Wryly smiling, Astrid mocked, "The genius that captured and tamed the most rare and mysterious of dragons... Forgetting the same book for three weeks straight."
"At least I'm remembering I forgot it," he joked back, and reentered the hallway.
He was glad that this year he could open a top locker with no problem. Previous years hadn't been as easy. In the seventh grade it was either carrying all of his books all day, or stepping on top of them to be able to read the numbers on the lock. After everything Snotlout said about the latter, he mostly stuck to the former. He thought he was alone in the hall until hearing a voice from the other side of the locker door, causing him to jump a bit.
"So a strayed arrow is a murder attempt to you, is it?" Closing the door revealed Merida with a look of murder in her eyes.

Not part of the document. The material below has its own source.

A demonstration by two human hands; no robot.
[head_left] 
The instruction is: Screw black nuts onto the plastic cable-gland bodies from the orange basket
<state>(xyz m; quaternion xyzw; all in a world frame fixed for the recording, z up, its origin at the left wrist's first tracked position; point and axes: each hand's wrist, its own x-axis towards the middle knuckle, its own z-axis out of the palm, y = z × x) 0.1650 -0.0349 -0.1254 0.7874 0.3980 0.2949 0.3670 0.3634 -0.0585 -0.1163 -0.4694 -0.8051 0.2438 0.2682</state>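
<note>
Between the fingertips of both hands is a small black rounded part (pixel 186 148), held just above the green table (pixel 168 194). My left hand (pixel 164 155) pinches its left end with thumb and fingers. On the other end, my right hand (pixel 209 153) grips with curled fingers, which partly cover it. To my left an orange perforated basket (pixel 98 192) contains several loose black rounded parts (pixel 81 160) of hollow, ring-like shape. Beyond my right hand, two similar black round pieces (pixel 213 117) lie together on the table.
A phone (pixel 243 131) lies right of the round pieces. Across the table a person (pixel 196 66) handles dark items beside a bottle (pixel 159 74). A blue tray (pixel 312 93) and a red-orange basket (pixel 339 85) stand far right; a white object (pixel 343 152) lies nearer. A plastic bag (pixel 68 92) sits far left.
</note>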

He took a half step away and carefully inquired, "Uh... What do you mean?"
"I told you it was an accident," her words biting as she stepped closer, "you know it was."
All he knew was that this was escalating quickly and couldn't end well. "I... don't know what you're referring-"
"Why did my father hear from yours that I attacked you?" The rise of her voice, along with a quick shove to his left shoulder, backed him up against the wall. She wasn't any larger than him, but undoubtedly more threatening.
"I never told him that." Hiccup tried his best to keep his voice from shaking. His voice shouldn't shake at this.
"Really."
"All I said to him was that you shot near me, not on purpose." Why? Why did he tell him that in the first place?
Incredulous, she demanded, "Tell me who made up the rest, then."
"Look, it's no secret our dads don't get along. Don't you think it's possible they stretched the story a bit? Mine getting protective, yours getting offended, easy mistake."
Her face was softening. Thank goodness, the snarl was disappearing. He added, "I don't want any trouble. I'm assuming, uh, hoping you don't either. What do you say we drop this, just stay out of each others' ways?"
She stared for a second, still half menacingly, before giving him that lovely word, "Fine." Then, grabbed a stack of books from the floor and was off.
Good God, it was like watching a hurricane turn into a rainbow.
Suddenly, she spun back around. "But I'll make this clear to you: I don't need any chicken-legged louts OR their fathers spreading lies about me."
"Well, sorry. Won't happen again." Despite the risky sarcasm in his tone, he found himself pathetically apologizing again to someone that had scared him half to death twice.
At least she was gone now. And actually, quite unnatural in how quickly she was gone. The entire encounter felt closer to a surprise Pokemon trainer battle than how two normal humans would communicate at school. That would be granting, of course, that either of them were anything close to normal. Hating to admit it, even to himself, Hiccup was just slightly terrified of her. It seemed she liked it that way.
Chicken-legged lout. Somehow, he had never heard that one before.